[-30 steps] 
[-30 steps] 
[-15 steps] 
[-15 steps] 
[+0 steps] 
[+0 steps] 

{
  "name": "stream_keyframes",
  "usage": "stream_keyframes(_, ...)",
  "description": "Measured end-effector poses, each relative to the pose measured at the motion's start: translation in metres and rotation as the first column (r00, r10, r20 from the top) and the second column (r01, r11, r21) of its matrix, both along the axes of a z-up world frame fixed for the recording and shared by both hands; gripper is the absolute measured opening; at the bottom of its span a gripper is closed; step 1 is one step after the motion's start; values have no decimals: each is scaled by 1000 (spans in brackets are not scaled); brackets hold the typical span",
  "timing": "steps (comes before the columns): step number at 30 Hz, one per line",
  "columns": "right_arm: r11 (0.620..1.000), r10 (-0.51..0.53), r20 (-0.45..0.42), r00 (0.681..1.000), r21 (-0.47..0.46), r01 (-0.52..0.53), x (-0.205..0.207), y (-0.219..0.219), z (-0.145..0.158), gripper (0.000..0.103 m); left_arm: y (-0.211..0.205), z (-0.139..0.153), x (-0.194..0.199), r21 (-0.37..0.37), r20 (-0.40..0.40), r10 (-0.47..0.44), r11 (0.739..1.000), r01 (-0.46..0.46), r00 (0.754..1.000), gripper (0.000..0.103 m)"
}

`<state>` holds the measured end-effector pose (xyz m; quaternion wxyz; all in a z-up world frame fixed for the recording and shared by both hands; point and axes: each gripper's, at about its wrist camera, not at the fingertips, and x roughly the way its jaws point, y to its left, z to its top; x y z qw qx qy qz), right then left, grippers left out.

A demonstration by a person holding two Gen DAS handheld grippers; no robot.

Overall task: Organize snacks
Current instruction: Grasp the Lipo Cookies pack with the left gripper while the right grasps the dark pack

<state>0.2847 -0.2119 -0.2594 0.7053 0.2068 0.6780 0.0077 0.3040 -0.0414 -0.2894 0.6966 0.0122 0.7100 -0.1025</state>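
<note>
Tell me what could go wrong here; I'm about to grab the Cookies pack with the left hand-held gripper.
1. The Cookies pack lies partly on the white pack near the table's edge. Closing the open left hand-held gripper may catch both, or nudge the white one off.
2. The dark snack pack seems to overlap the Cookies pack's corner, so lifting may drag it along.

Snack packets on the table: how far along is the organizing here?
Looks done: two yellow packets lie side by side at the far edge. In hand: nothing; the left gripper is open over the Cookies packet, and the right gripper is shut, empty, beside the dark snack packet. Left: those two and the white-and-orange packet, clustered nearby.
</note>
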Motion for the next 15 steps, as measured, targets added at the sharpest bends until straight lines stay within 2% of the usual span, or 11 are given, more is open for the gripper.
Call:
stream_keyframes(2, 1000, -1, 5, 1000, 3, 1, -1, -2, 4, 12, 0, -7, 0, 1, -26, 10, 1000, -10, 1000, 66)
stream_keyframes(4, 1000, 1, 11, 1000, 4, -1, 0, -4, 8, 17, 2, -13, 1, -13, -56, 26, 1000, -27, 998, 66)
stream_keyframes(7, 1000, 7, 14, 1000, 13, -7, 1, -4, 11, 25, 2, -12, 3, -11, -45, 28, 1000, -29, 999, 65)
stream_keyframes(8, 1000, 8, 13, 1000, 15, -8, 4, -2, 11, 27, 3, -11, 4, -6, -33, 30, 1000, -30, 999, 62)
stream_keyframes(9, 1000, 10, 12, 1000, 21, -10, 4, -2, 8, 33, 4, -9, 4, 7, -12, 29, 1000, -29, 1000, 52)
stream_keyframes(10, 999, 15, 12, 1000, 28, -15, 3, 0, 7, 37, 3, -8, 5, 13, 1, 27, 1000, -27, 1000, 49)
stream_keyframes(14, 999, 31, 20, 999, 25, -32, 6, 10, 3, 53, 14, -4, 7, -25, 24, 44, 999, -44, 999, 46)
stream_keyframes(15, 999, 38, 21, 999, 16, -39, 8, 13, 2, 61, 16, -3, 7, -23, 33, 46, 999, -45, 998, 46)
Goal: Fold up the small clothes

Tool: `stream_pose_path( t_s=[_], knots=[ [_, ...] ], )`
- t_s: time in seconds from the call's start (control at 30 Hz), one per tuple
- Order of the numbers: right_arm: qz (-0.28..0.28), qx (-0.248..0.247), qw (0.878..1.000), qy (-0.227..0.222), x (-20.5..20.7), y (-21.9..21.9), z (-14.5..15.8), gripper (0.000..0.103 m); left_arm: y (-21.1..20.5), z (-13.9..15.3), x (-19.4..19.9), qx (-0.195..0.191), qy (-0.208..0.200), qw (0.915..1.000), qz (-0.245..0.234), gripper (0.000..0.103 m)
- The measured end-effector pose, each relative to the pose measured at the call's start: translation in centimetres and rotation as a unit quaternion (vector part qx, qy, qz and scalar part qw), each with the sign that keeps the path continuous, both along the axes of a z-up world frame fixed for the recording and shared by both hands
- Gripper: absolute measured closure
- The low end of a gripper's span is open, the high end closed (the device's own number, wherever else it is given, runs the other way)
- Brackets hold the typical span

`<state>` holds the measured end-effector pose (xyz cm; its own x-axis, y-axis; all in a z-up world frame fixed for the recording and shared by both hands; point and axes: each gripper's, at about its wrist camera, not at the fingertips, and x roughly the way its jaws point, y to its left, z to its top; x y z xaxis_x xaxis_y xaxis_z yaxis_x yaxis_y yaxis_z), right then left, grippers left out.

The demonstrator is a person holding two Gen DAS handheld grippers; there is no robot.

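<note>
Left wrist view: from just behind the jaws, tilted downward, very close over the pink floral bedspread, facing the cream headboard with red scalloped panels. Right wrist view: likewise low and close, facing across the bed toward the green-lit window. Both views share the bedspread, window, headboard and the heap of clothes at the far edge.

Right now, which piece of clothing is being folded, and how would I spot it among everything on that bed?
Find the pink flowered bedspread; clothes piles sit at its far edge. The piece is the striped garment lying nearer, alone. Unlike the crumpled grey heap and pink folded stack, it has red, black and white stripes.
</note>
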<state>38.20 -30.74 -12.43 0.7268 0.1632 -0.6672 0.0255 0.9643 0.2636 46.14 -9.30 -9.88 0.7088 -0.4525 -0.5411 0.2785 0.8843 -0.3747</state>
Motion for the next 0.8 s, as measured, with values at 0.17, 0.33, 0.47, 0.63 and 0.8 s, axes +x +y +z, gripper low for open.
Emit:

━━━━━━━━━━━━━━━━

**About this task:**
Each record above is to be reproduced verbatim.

**Response:**
[-30 steps] 
[-30 steps] 
[-15 steps] 
[-15 steps] 
[+0 steps] 
[+0 steps] 

{
  "name": "stream_keyframes",
  "usage": "stream_keyframes(_, ...)",
  "description": "Measured end-effector poses, each relative to the pose measured at the motion's start: translation in metres and rotation as the first column (r00, r10, r20 from the top) and the second column (r01, r11, r21) of its matrix, both along the axes of a z-up world frame fixed for the recording and shared by both hands; gripper is the absolute measured opening; at the bottom of its span a gripper is closed; step 1 is one step after the motion's start; values have no decimals: each is scaled by 1000 (spans in brackets are not scaled); brackets hold the typical span",
  "timing": "steps (comes before the columns): step number at 30 Hz, one per line",
  "columns": "right_arm: r11 (0.620..1.000), r10 (-0.51..0.53), r20 (-0.45..0.42), r00 (0.681..1.000), r21 (-0.47..0.46), r01 (-0.52..0.53), x (-0.205..0.207), y (-0.219..0.219), z (-0.145..0.158), gripper (0.000..0.103 m); left_arm: y (-0.211..0.205), z (-0.139..0.153), x (-0.194..0.199), r21 (-0.37..0.37), r20 (-0.40..0.40), r10 (-0.47..0.44), r11 (0.739..1.000), r01 (-0.46..0.46), r00 (0.754..1.000), gripper (0.000..0.103 m)"
}

`<state>` holds the measured end-effector pose (xyz m; quaternion wxyz; all in a z-up world frame fixed for the recording and shared by both hands; point and axes: each gripper's, at about its wrist camera, not at the fingertips, and x roughly the way its jaws point, y to its left, z to its top; x y z qw qx qy qz), right then left, grippers left out.

A demonstration by a person holding two Gen DAS handheld grippers; no robot.

Overall task: Organize snacks
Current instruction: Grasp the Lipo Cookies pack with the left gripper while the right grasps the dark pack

<state>0.2847 -0.2119 -0.2594 0.7053 0.2068 0.6780 0.0077 0.3040 -0.0414 -0.2894 0.6966 0.0122 0.7100 -0.1025</state>
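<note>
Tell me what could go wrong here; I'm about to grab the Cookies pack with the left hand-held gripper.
1. The Cookies pack lies partly on the white pack near the table's edge. Closing the open left hand-held gripper may catch both, or nudge the white one off.
2. The dark snack pack seems to overlap the Cookies pack's corner, so lifting may drag it along.

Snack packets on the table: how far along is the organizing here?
Looks done: two yellow packets lie side by side at the far edge. In hand: nothing; the left gripper is open over the Cookies packet, and the right gripper is shut, empty, beside the dark snack packet. Left: those two and the white-and-orange packet, clustered nearby.
</note>
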Motion for the next 15 steps, as measured, targets added at the sharpest bends until straight lines stay within 2% of the usual span, or 11 are given, more is open for the gripper.
Call:
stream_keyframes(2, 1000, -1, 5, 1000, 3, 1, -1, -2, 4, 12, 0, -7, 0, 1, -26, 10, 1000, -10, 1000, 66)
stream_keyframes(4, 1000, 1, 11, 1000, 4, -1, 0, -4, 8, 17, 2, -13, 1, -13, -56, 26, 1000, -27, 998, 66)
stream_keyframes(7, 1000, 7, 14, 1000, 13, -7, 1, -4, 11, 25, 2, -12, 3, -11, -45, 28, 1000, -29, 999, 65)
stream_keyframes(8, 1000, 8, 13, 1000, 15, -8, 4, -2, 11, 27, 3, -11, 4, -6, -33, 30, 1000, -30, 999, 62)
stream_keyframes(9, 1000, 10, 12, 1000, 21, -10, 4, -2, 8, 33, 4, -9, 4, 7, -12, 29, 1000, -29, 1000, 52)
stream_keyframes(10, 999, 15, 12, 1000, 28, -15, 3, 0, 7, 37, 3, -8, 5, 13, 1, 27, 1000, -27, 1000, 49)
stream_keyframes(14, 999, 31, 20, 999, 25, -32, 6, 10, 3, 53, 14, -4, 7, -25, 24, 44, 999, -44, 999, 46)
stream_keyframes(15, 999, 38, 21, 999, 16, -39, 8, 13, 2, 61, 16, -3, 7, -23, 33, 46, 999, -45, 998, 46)
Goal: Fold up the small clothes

Tool: `stream_pose_path( t_s=[_], knots=[ [_, ...] ], )`
- t_s: time in seconds from the call's start (control at 30 Hz), one per tuple
- Order of the numbers: right_arm: qz (-0.28..0.28), qx (-0.248..0.247), qw (0.878..1.000), qy (-0.227..0.222), x (-20.5..20.7), y (-21.9..21.9), z (-14.5..15.8), gripper (0.000..0.103 m); left_arm: y (-21.1..20.5), z (-13.9..15.3), x (-19.4..19.9), qx (-0.195..0.191), qy (-0.208..0.200), qw (0.915..1.000), qz (-0.245..0.234), gripper (0.000..0.103 m)
- The measured end-effector pose, each relative to the pose measured at the call's start: translation in centimetres and rotation as a unit quaternion (vector part qx, qy, qz and scalar part qw), each with the sign that keeps the path continuous, both along the axes of a z-up world frame fixed for the recording and shared by both hands
- Gripper: absolute measured closure
- The low end of a gripper's span is open, the high end closed (the device's own number, wherever else it is given, runs the other way)
- Brackets hold the typical span

`<state>` holds the measured end-effector pose (xyz cm; its own x-axis, y-axis; all in a z-up world frame fixed for the recording and shared by both hands; point and axes: each gripper's, at about its wrist camera, not at the fingertips, and x roughly the way its jaws point, y to its left, z to its top; x y z xaxis_x xaxis_y xaxis_z yaxis_x yaxis_y yaxis_z), right then left, grippers left out.

The demonstrator is a person holding two Gen DAS handheld grippers; there is no robot.

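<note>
Left wrist view: from just behind the jaws, tilted downward, very close over the pink floral bedspread, facing the cream headboard with red scalloped panels. Right wrist view: likewise low and close, facing across the bed toward the green-lit window. Both views share the bedspread, window, headboard and the heap of clothes at the far edge.

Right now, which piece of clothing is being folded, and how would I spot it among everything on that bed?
Find the pink flowered bedspread; clothes piles sit at its far edge. The piece is the striped garment lying nearer, alone. Unlike the crumpled grey heap and pink folded stack, it has red, black and white stripes.
</note>
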<state>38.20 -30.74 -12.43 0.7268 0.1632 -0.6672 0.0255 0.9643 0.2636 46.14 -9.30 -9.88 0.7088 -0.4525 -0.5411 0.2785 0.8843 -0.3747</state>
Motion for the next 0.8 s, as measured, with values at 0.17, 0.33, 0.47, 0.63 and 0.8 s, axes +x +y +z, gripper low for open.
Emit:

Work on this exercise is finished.